MFSA newsletter
Annual Report 2007 Wider recognition and continuing growth 2007 saw further steady growth in the Maltese financial services sector, with particularly marked increases in the number of new licences granted in banking, insurance, fund management and...
Annual Report 2007
Wider recognition and continuing growth
2007 saw further steady growth in the Maltese financial services sector, with particularly marked increases in the number of new licences granted in banking, insurance, fund management and investment services.
The MFSA Annual Report, published recently, confirms that in addition to expansion by existing Maltese and foreign concerns, the year witnessed high quality inward investments from the UK, Portugal, US, Germany, Italy, Saudi Arabia and Bahrain.

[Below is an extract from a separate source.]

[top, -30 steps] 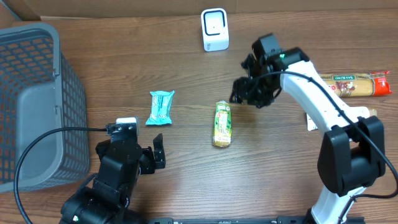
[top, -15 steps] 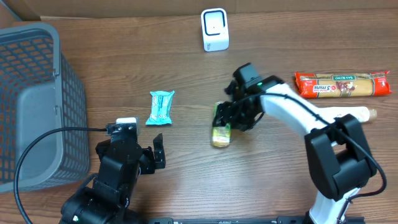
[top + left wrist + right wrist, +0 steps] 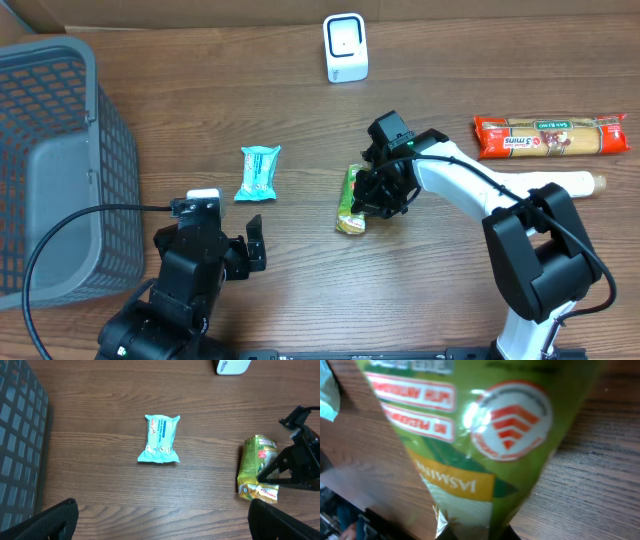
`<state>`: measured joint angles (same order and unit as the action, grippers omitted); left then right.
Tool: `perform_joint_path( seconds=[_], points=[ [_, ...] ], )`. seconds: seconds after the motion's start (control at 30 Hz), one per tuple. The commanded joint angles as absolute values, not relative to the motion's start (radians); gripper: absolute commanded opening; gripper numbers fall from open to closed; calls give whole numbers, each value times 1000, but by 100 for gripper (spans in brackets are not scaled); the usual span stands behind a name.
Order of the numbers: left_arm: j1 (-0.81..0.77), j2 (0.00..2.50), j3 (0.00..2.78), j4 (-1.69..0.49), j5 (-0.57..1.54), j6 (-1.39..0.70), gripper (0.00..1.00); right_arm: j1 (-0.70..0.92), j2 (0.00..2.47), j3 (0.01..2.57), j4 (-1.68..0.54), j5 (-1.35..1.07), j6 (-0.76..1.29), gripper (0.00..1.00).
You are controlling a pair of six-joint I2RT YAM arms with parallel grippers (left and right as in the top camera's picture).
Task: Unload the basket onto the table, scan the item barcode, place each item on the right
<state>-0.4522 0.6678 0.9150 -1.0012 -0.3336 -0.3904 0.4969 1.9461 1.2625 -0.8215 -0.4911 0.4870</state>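
The green plastic packet (image 3: 351, 200) with red and yellow labels lies on the brown wooden tabletop (image 3: 200, 100) near the middle, its long axis running roughly away from the robot and slightly tilted. The right gripper (image 3: 373, 197) is down at the packet's right-hand side with its jaws pressed together, pinching the packet's edge. In the right wrist view the glossy wrapper fills almost the whole frame, with a red round emblem and a yellow label in sight. No barcode can be made out on the face that shows. The white box-shaped scanner (image 3: 346, 47) stands upright at the far edge of the tabletop, well apart from the packet, with bare wood between the two. A small teal wrapped packet (image 3: 259, 172) lies to the left of the green one, apart from it. A long red pasta packet (image 3: 552, 136) lies crosswise at the far right, and just below it a pale cream object (image 3: 580, 183) is partly hidden behind the right arm. The grey mesh basket (image 3: 108, 130) occupies the left side. The left gripper (image 3: 208, 242) rests near the front edge, its jaws spread wide and holding nothing, facing the teal packet.
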Motion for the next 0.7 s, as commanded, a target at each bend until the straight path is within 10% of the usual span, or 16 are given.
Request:
perform_joint_path(
  seconds=[0.0,0.33,0.53,0.67],
  points=[
    [-459,665,910,-997,-347,-405,99,481,1947,1319,-875,-416,449,4],
    [-459,665,910,-997,-347,-405,100,618,1935,1509,-1161,361,390,5],
    [-459,665,910,-998,-347,-405,100,691,2009,1499,-1156,404,392,6],
    [-459,665,910,-997,-347,-405,100,707,2077,1499,-1194,402,388,26]
  ],
)
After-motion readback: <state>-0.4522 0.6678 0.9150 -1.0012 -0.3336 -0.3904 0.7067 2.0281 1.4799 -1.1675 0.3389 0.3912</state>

Acknowledging that the global economy was facing a period of uncertainty and instability, the MFSA believes the outlook for Malta remains positive.
"We cannot foresee the longer term impact on Malta," said MFSA chairman Joe Bannister, "but we should bear in mind that in uncertain times capital tends to seek out quality jurisdictions. Our EU membership and the legislative base, skills and expertise, coupled with our efficient regulatory regime and relatively low costs make Malta an attractive option for businesses that want high quality skills at competitive cost." He adds that "Malta's adoption of the euro will help many EU businesses more clearly see the commercial benefits of operating in Malta".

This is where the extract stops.